▶ PROBLEM STATEMENT: Check every line of the data for the word "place", and copy those that have it.

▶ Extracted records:
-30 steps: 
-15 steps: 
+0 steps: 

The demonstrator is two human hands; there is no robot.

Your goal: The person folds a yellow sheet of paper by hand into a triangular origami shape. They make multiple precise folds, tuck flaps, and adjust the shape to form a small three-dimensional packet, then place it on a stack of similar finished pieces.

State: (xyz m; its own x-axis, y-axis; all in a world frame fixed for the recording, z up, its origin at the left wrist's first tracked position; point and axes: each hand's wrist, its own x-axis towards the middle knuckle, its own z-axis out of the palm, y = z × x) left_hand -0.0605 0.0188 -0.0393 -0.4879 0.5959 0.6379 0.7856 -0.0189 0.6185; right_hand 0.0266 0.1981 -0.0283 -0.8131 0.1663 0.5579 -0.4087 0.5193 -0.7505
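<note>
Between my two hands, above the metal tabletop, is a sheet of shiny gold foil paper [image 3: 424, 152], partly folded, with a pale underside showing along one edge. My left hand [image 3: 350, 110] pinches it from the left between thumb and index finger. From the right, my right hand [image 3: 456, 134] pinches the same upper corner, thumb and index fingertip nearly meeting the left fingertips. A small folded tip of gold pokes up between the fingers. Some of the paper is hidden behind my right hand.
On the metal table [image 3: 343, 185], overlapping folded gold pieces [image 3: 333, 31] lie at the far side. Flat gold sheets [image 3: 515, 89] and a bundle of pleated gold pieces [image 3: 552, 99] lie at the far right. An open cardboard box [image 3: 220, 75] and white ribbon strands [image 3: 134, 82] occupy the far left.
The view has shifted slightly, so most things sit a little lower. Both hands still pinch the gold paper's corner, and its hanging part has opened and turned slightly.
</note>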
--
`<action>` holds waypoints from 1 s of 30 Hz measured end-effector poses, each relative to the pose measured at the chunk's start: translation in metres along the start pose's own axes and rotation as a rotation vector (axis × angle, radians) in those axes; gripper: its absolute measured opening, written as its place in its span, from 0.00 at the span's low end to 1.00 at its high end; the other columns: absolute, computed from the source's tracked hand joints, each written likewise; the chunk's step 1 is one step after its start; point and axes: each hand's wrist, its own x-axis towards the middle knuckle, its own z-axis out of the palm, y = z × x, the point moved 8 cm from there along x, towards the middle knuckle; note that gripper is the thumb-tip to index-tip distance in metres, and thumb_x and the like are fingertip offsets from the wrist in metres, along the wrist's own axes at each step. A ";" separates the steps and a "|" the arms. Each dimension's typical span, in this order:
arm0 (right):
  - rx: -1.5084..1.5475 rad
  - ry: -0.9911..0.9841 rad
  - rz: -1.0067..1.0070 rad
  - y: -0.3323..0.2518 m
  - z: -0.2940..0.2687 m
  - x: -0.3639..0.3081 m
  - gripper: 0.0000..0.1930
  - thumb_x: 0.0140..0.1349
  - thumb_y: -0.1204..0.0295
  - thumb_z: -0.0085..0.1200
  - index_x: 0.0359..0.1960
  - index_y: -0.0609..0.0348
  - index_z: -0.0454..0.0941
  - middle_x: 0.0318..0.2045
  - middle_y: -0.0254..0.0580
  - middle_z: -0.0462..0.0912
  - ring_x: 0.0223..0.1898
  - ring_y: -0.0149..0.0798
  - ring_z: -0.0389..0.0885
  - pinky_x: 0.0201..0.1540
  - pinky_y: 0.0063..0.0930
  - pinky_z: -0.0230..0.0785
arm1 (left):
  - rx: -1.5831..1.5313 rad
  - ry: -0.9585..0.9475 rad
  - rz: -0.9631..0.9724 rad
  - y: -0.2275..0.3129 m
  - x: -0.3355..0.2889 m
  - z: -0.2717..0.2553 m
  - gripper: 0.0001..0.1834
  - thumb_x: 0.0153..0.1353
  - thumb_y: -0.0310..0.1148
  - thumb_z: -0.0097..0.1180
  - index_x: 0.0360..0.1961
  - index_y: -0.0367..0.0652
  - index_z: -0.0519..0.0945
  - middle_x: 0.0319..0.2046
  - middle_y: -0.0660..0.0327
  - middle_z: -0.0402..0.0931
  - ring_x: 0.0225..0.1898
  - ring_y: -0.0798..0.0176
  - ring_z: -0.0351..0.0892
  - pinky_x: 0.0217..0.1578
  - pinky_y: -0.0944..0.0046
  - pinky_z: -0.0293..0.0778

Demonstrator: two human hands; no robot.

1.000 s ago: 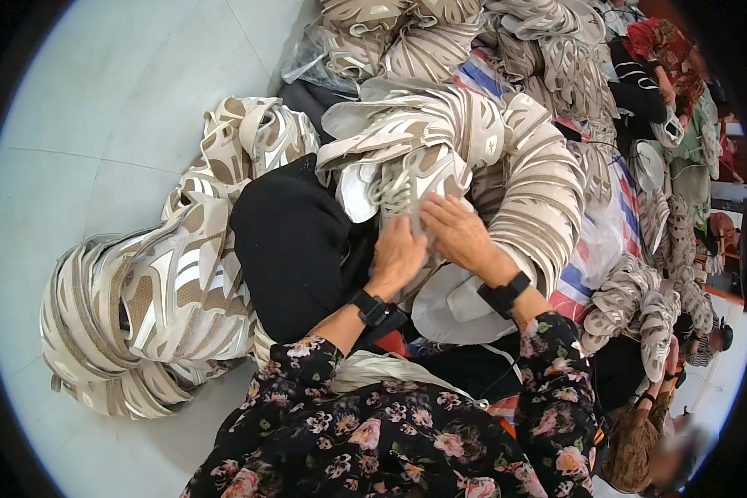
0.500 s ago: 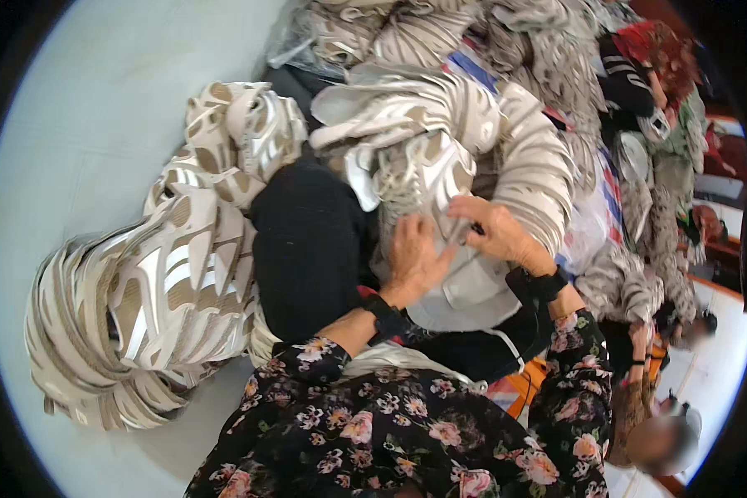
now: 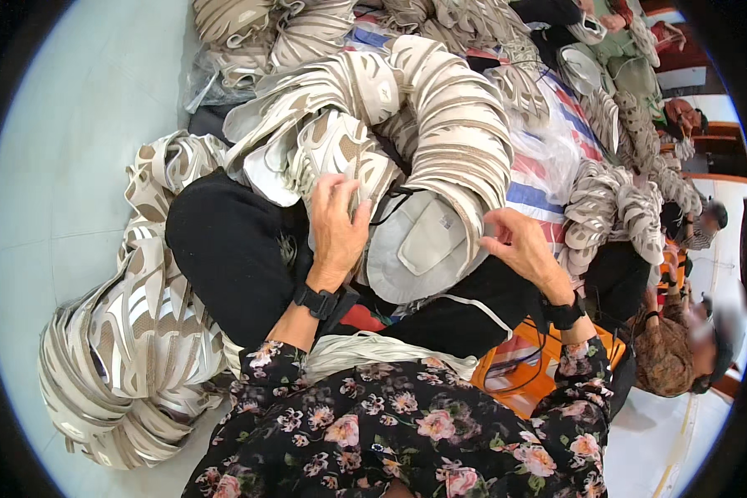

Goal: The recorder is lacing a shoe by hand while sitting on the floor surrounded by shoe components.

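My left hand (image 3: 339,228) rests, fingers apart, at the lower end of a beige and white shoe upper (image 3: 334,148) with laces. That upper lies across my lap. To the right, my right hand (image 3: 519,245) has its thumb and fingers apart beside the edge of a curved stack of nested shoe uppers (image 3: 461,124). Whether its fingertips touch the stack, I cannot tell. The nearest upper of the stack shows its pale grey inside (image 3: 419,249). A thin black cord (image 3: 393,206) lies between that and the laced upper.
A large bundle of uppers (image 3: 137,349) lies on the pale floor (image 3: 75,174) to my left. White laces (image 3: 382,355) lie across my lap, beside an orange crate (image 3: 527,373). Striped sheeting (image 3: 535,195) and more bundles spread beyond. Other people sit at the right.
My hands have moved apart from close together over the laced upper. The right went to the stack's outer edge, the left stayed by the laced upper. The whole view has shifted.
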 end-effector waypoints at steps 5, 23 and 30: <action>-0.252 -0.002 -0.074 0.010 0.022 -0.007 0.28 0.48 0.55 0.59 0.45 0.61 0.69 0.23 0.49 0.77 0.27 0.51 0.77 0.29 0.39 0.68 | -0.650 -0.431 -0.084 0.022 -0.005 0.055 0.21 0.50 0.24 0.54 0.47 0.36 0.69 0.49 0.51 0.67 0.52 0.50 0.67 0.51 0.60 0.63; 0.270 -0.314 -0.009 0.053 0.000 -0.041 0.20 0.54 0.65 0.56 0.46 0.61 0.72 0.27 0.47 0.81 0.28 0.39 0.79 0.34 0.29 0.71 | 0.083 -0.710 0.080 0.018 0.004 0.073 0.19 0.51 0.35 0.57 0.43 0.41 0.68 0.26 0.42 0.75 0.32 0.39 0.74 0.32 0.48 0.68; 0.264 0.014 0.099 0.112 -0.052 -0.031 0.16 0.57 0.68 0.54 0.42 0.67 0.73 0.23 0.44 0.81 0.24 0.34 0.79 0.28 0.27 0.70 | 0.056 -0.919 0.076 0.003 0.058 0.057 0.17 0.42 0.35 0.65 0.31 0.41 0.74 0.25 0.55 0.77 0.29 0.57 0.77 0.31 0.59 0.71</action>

▶ REPLY TO THE TASK:
Your goal: The person folds a yellow sheet of paper by hand into a triangular origami shape. They make multiple precise folds, tuck flaps, and adjust the shape to form a small three-dimensional packet, then place it on a stack of similar finished pieces.
`<action>` holds waypoints from 1 s of 30 Hz measured end-effector poses, each relative to the pose measured at the chunk's start: translation in metres along the start pose's own axes and rotation as a rotation vector (axis × angle, radians) in those axes; gripper: its absolute measured opening, written as its place in its span, from 0.00 at the span's low end to 1.00 at its high end; the other columns: absolute, computed from the source's tracked hand joints, each written likewise; the chunk's step 1 is one step after its start; point and axes: each hand's wrist, its own x-axis towards the middle knuckle, its own z-axis out of the palm, y = z × x, the point moved 8 cm from there along x, towards the middle knuckle; note that gripper is the thumb-tip to index-tip distance in metres, and thumb_x and the like are fingertip offsets from the wrist in metres, along the wrist's own axes at each step. A ";" separates the steps and a "|" the arms. Each dimension's typical span, in this order:

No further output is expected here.